On dit la route courte que le temps d’une vie
Pourtant combien d’étapes depuis qu’on est parti
Chaque âge est l’occasion de fortes découvertes 
Souvent sur nos parcours, elles nous seront offertes.
Telle une araignée on reconstruit sa toile
À chaque arrivée, chaque nouveau départ 
Celle que l’on déchire pour suivre son étoile 
Celle que l’on retisse sur les fils du hasard.
Patiemment on recrée les liens indispensables
On construit les repères qui rendront confortables 
Ce n’est pas une épreuve, c’est presque un réflexe 
Pour bien mieux maîtriser, une vie trop complexe.
Derrière soi on sème dans chaque aventure
Comme autant de cailloux, et c’est là le plus dur
Tous les gens rencontrés dont de nombreux amis
Des gens qu’on aime bien, que jamais on n’oublie.
On se promet très fort de bientôt se revoir
La distance est un gouffre, souvent pour cet espoir
On s’écrit on se parle, mais le lien se distend 
On ne partage plus ensemble de moments.
Aussi je suis heureux de nos retrouvailles
Faire avec vous la fête, y a rien de mieux qui vaille
Merci à toi Patrick pour avoir réuni 
Chez toi tous tes amis, qui sont les miens aussi.

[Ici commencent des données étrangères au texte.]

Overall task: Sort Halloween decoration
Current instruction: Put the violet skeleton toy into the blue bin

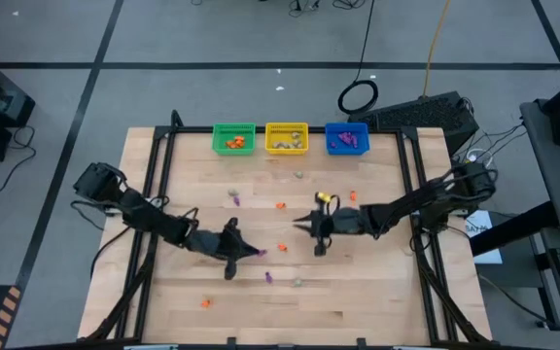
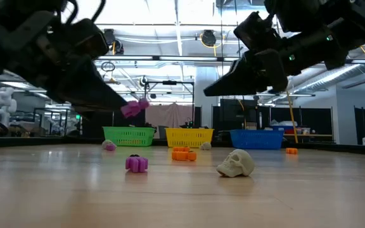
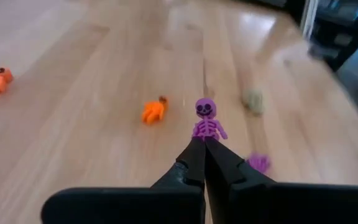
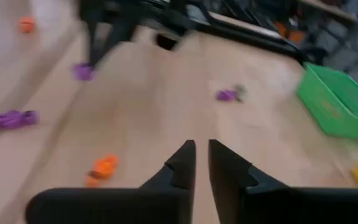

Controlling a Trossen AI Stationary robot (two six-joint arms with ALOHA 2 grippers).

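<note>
Wooden table (image 1: 358,301): light planks, dark frame rails along both sides.

Left arm reaches in from the table's left edge. Left gripper (image 1: 261,253) sits near table centre, raised off the surface; fingers pinched tight on a purple skeleton figure (image 3: 207,119), held by its lower end, skull end pointing away from the fingers. Low view shows the same figure (image 2: 134,108) clear of the table.

Right arm reaches in from the right edge. Right gripper (image 1: 298,227) hovers just right of centre, above the surface, fingertips almost together with a thin gap, nothing between them.

Three baskets in a row at the far edge: green basket (image 1: 233,137) with orange pieces, yellow basket (image 1: 286,137) with pale pieces, blue basket (image 1: 347,138) with purple pieces.

Loose trinkets on the table:
- pale skull (image 2: 236,163), near front, low view
- purple trinket (image 2: 136,163), left of the skull
- orange trinket (image 2: 183,154), behind those two
- orange figure (image 3: 153,110), near the held skeleton
- orange piece (image 1: 205,303), near the front edge
</note>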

Il fallait ce déclic pour quitter mes montagnes
Pour goûter au plaisir que grâce à toi je gagne
Malgré les kilomètres et les années qui fuient
À retrouver ici tous ces visages amis.
Je m’en vais retisser la toile éphémère 
Dans ces heures propices aux meilleurs souvenirs
Et je la glisserai dans les feuilles du livre
Où je conserve tout, ce que sinon je perd.